Directions
Below are some entries; report how many of their lines contain the word "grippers", giving nothing besides the number.

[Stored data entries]

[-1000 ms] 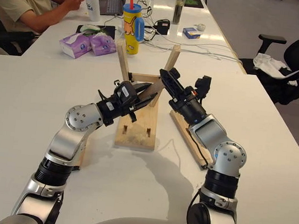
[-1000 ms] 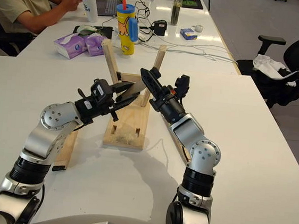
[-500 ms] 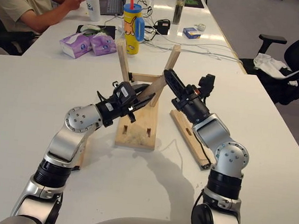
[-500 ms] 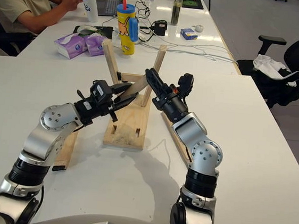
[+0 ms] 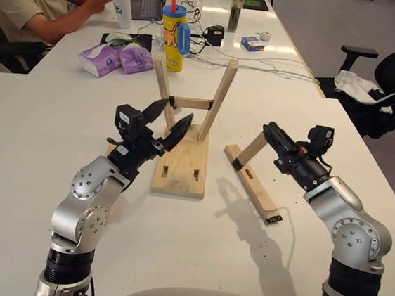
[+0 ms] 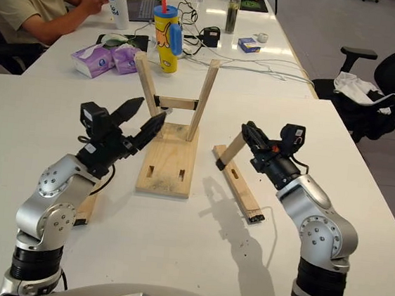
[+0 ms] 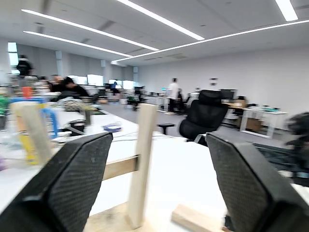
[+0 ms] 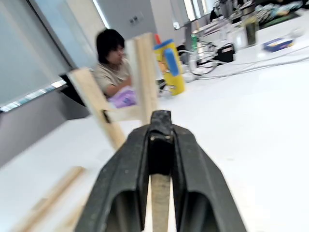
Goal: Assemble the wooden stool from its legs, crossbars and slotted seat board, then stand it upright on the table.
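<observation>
Seat board (image 5: pixel 180 169) is lying flat on the table (image 5: pixel 28 144), with two legs (image 5: pixel 218 99) and a crossbar (image 5: pixel 192 104) rising from its far end. Left gripper (image 5: pixel 173 113) is hovering just left of them, jaws spread, grasping nothing. Right gripper (image 5: pixel 268 129) is clamping a tilted third leg (image 5: pixel 251 151) right of the board.

left fingers (image 5: pixel 156 108) are off the upright legs (image 5: pixel 216 100), back left of the board (image 5: pixel 181 171), now spread wide | right fingers (image 5: pixel 275 138) are out to the right, away from the upright legs, clamped on a leg (image 5: pixel 252 150) tilted up off the surface (image 5: pixel 195 240)
</observation>
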`<control>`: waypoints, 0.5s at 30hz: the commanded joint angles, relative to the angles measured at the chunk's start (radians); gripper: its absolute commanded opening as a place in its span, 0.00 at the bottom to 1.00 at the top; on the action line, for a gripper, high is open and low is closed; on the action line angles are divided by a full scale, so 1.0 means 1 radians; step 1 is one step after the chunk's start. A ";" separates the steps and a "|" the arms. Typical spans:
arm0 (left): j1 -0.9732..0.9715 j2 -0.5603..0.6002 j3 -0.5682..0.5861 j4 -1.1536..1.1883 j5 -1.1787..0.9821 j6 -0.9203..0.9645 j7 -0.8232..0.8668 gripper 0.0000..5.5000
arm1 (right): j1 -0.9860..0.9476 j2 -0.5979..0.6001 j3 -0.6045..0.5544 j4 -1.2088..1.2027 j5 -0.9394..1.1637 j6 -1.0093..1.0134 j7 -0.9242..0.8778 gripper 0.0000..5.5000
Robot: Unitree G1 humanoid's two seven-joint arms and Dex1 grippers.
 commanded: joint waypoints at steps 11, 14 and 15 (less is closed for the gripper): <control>-0.009 -0.016 -0.057 0.102 0.053 -0.043 -0.014 0.64 | 0.077 0.049 0.061 0.124 -0.220 -0.220 0.061 0.08; -0.010 -0.008 -0.047 0.110 0.045 -0.038 -0.021 0.64 | 0.088 0.052 0.054 0.122 -0.223 -0.221 0.066 0.08; -0.010 -0.005 -0.045 0.111 0.044 -0.036 -0.023 0.64 | 0.091 0.050 0.059 0.126 -0.229 -0.223 0.070 0.08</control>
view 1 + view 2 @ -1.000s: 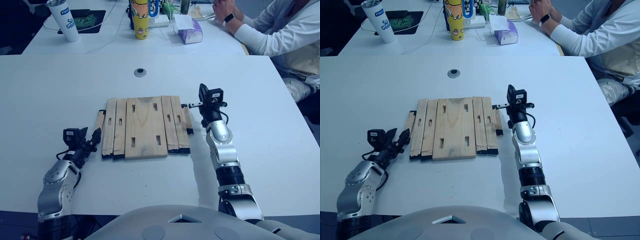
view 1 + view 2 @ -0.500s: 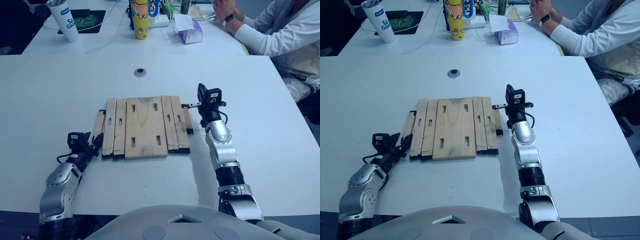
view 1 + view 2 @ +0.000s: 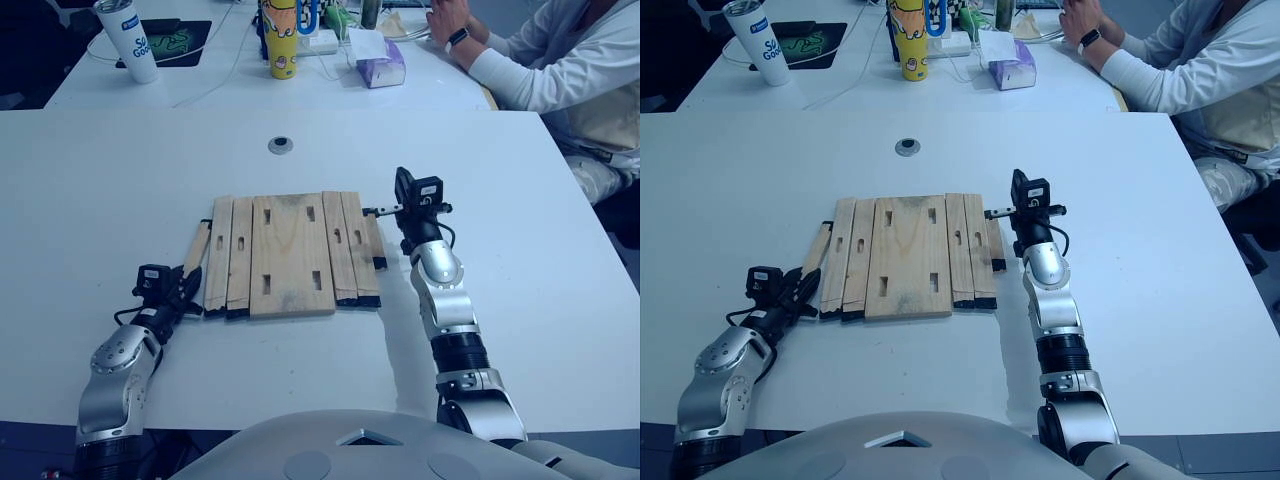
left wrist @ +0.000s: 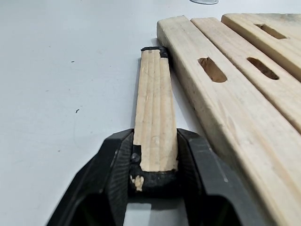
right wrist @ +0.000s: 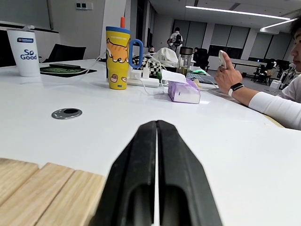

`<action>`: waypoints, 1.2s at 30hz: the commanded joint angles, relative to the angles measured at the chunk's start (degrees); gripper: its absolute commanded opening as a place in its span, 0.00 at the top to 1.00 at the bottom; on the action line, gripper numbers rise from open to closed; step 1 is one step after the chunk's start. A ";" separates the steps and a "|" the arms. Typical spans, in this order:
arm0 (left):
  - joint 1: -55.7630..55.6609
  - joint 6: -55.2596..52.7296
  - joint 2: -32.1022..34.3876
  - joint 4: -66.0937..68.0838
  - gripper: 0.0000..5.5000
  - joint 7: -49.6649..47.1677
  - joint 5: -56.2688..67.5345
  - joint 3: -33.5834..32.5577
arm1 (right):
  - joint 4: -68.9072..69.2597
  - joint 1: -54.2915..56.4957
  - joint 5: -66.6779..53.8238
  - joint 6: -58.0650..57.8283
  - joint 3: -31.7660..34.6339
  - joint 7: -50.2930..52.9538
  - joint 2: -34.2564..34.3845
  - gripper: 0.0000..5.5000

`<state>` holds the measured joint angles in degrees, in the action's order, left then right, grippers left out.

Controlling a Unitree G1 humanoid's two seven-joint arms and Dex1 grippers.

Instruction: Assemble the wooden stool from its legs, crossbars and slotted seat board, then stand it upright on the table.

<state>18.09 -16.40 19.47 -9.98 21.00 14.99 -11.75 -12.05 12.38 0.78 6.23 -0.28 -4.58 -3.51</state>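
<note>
The slotted seat board lies flat mid-table, with two slotted legs against its left side and two more against its right. A thin crossbar lies left of the left legs. My left gripper is shut on that crossbar's near end, one finger on each side. Another short crossbar lies at the right edge of the pile. Just above its far end, my right gripper is shut with nothing in it, its fingers pressed together.
A round metal grommet sits in the table behind the boards. On the far table stand a white tumbler, a yellow mug and a tissue box. Bare tabletop surrounds the wood.
My left gripper has moved forward to the crossbar's near end and shut on it, and the bar has tilted slightly. The right arm has barely moved.
</note>
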 commanded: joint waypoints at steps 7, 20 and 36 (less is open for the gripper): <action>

Expected answer
3